### [TASK DIRECTIONS]
Reproduce the listing below exactly, except for its pictures.

### [PROVIDED DATA]
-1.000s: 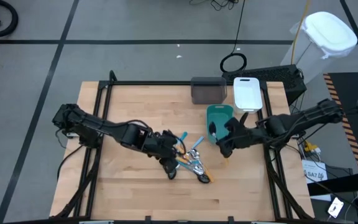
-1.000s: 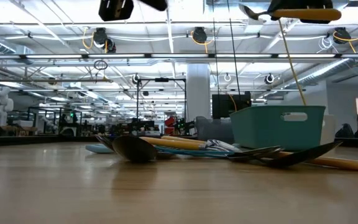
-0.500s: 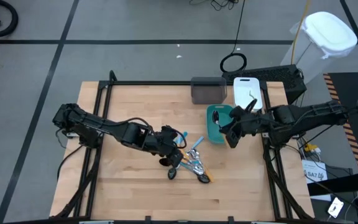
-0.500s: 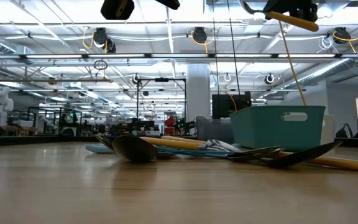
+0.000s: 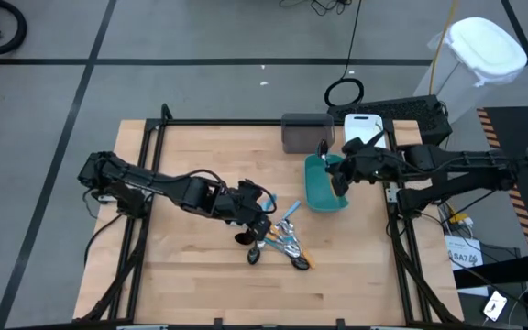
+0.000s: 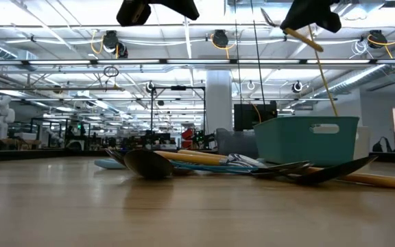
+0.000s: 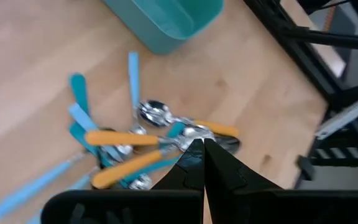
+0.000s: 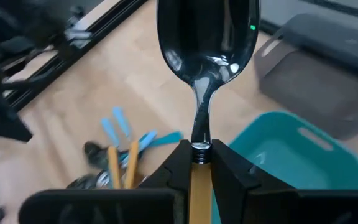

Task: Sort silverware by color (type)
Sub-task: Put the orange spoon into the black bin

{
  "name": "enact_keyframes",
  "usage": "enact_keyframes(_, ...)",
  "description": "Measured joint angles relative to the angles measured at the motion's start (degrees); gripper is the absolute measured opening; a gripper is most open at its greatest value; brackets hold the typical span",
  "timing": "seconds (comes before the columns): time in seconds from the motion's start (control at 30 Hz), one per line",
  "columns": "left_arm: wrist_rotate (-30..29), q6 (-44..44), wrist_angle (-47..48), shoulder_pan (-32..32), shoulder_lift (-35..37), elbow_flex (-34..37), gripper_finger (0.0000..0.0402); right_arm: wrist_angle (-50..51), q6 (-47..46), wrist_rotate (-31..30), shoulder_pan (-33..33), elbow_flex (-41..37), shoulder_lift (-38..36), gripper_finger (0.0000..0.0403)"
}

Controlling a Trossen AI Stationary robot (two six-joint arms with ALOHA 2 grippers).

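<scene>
High view: right arm (image 5: 339,180) over teal bin (image 5: 324,196).

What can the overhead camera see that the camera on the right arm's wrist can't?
Only the high view shows the whole table, both arms, the left gripper shut above the silverware pile, and the white bin.

Only the right wrist view shows up close that the right gripper is shut on an orange-handled spoon, its shiny bowl pointing forward.

Both show the teal bin below that spoon, the gray bin beyond it, and the loose blue-handled and orange-handled utensils on the wood.
</scene>
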State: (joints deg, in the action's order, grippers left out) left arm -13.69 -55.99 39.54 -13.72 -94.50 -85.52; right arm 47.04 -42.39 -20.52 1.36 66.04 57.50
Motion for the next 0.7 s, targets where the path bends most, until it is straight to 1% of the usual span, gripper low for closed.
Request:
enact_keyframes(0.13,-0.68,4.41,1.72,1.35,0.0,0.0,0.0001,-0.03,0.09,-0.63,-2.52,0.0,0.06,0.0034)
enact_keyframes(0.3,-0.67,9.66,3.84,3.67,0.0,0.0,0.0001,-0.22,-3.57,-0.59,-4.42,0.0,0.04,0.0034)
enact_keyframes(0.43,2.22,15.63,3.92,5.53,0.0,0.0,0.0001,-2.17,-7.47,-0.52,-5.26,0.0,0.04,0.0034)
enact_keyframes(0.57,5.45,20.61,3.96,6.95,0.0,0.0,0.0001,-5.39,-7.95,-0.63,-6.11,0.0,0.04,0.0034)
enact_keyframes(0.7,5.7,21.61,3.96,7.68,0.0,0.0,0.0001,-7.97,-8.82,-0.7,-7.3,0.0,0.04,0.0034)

### [EXPECTED ANSWER]
-1.000s: 
-1.000s: 
-0.500s: 
-0.500s: 
+0.000s: 
+0.000s: 
+0.000s: 
+0.000s: 

Task: Sort silverware by color (type)
Sub-task: Put the orange spoon into the black bin

{
  "name": "enact_keyframes",
  "usage": "enact_keyframes(_, ...)",
  "description": "Measured joint angles relative to the angles measured at the motion's start (degrees); gripper is the absolute measured opening; a gripper is most open at its greatest value; brackets hold the typical span",
  "timing": "seconds (comes before the columns): time in seconds from the motion's start (control at 30 Hz), one per line",
  "columns": "left_arm: wrist_rotate (-30..29), q6 (-44..44), wrist_angle (-47..48), shoulder_pan (-32..32), shoulder_lift (-35..37), elbow_flex (-34..37), gripper_finger (0.0000..0.0402); right_arm: wrist_angle (-50..51), q6 (-47..46), wrist_rotate (-31..30), shoulder_pan (-33..33), elbow_flex (-41..37), shoulder_lift (-38..36), gripper_finger (0.0000..0.0403)"
}

Controlling a Trossen AI Stationary robot (two six-joint arms with ALOHA 2 grippers).

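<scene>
High view: right arm (image 5: 339,180) over teal bin (image 5: 324,196).

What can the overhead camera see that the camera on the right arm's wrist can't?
Only the high view shows the whole table, both arms, the left gripper shut above the silverware pile, and the white bin.

Only the right wrist view shows up close that the right gripper is shut on an orange-handled spoon, its shiny bowl pointing forward.

Both show the teal bin below that spoon, the gray bin beyond it, and the loose blue-handled and orange-handled utensils on the wood.
</scene>
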State: (joints deg, in the action's order, grippers left out) left arm -13.69 -55.99 39.54 -13.72 -94.50 -85.52; right arm 47.04 -42.39 -20.52 1.36 66.04 57.50
Motion for the next 0.7 s, targets where the path bends most, until it is straight to 1% of the usual span, gripper low for closed.
Request:
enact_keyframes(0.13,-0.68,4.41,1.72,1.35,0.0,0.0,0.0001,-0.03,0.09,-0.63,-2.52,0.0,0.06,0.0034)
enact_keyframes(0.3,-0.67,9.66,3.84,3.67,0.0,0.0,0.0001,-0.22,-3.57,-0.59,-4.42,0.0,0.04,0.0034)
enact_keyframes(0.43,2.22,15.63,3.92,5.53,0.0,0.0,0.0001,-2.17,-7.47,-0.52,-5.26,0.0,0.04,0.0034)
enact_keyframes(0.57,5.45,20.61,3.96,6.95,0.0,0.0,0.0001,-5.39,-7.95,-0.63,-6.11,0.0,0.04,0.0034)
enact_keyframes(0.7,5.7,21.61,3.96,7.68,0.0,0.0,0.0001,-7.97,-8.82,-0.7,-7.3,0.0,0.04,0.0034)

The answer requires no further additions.